--- START ---

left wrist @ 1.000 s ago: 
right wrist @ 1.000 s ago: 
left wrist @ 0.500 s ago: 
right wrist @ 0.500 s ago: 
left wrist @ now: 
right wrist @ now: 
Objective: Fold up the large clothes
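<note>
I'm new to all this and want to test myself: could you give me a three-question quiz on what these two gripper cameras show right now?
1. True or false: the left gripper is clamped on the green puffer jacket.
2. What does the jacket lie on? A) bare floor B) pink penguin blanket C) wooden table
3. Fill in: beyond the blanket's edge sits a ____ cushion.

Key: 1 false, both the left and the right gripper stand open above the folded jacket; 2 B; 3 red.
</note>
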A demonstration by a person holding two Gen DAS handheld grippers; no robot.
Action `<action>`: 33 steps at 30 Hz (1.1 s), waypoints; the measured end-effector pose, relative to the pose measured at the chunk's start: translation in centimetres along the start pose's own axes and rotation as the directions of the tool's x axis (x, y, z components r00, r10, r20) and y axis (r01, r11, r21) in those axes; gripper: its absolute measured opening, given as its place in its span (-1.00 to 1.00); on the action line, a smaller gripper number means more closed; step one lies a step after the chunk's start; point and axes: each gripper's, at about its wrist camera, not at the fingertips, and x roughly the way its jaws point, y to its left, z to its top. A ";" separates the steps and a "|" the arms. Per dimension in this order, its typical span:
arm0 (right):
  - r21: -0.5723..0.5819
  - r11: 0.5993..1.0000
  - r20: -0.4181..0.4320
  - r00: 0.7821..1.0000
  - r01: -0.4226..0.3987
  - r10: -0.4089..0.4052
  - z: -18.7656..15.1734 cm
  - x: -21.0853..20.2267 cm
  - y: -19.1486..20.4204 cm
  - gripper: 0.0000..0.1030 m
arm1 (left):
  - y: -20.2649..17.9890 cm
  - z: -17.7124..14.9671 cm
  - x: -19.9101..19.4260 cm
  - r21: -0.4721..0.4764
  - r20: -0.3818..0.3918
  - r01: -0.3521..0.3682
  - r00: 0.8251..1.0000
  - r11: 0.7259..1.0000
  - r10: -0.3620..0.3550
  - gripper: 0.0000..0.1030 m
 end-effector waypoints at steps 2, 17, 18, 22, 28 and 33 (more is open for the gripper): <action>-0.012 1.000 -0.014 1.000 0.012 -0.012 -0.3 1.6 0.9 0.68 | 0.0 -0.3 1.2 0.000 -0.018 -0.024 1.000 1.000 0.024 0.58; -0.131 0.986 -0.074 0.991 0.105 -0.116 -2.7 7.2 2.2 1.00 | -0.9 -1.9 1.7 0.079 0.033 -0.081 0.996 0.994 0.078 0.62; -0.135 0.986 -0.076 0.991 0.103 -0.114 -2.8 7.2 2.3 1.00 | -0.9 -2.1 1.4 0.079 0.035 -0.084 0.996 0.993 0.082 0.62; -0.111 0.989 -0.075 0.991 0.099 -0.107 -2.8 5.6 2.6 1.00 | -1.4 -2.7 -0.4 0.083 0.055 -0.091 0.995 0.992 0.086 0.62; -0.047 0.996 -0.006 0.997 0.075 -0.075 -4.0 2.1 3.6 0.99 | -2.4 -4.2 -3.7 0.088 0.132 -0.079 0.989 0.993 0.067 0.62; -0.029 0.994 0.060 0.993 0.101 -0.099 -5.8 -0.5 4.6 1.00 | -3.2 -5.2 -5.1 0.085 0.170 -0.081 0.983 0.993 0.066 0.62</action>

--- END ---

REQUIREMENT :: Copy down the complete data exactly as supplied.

ANSWER SECTION ::
left wrist @ 1.000 s ago: 
right wrist @ 1.000 s ago: 
left wrist @ 0.500 s ago: 
right wrist @ 0.500 s ago: 
left wrist @ now: 
right wrist @ now: 
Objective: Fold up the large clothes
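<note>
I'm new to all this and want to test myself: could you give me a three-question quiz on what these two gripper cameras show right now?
1. True or false: the left gripper is clamped on the green puffer jacket.
2. What does the jacket lie on? A) bare floor B) pink penguin blanket C) wooden table
3. Fill in: beyond the blanket's edge sits a ____ cushion.

Key: 1 false, both the left and the right gripper stand open above the folded jacket; 2 B; 3 red.
</note>
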A demonstration by a person holding two Gen DAS handheld grippers; no robot.
Action `<action>`: 33 steps at 30 Hz (1.1 s), waypoints; the measured end-effector pose, relative to the pose measured at the chunk's start: translation in centimetres along the start pose's own axes and rotation as the directions of the tool's x axis (x, y, z components r00, r10, r20) and y axis (r01, r11, r21) in those axes; gripper: its absolute measured opening, given as its place in its span (-1.00 to 1.00); on the action line, a smaller gripper number means more closed; step one lies a step after the chunk's start; point and axes: each gripper's, at about its wrist camera, not at the fingertips, and x roughly the way its jaws point, y to its left, z to its top. A ";" separates the steps and a "|" the arms. Per dimension in this order, its typical span:
arm0 (right):
  - r21: -0.5723..0.5819
  - r11: 0.5993..1.0000
  - r20: -0.4181..0.4320
  - r00: 0.7821..1.0000
  - r01: -0.4226..0.3987
  - r10: -0.4089..0.4052
  - z: -18.7656..15.1734 cm
  - x: -21.0853..20.2267 cm
  - y: -19.1486..20.4204 cm
  - gripper: 0.0000..0.1030 m
arm1 (left):
  - y: -20.2649..17.9890 cm
  - z: -17.7124..14.9671 cm
  - x: -19.9101..19.4260 cm
  - r21: -0.4721..0.4764
  - r20: -0.3818..0.3918
  - r01: -0.3521..0.3682
  - r00: 0.8251..1.0000
  - r11: 0.7259..1.0000
  - r10: -0.3620..0.3550
  - gripper: 0.0000..0.1030 m
 end-effector waypoints at steps 2, 17, 18, 22, 28 and 33 (more is open for the gripper): <action>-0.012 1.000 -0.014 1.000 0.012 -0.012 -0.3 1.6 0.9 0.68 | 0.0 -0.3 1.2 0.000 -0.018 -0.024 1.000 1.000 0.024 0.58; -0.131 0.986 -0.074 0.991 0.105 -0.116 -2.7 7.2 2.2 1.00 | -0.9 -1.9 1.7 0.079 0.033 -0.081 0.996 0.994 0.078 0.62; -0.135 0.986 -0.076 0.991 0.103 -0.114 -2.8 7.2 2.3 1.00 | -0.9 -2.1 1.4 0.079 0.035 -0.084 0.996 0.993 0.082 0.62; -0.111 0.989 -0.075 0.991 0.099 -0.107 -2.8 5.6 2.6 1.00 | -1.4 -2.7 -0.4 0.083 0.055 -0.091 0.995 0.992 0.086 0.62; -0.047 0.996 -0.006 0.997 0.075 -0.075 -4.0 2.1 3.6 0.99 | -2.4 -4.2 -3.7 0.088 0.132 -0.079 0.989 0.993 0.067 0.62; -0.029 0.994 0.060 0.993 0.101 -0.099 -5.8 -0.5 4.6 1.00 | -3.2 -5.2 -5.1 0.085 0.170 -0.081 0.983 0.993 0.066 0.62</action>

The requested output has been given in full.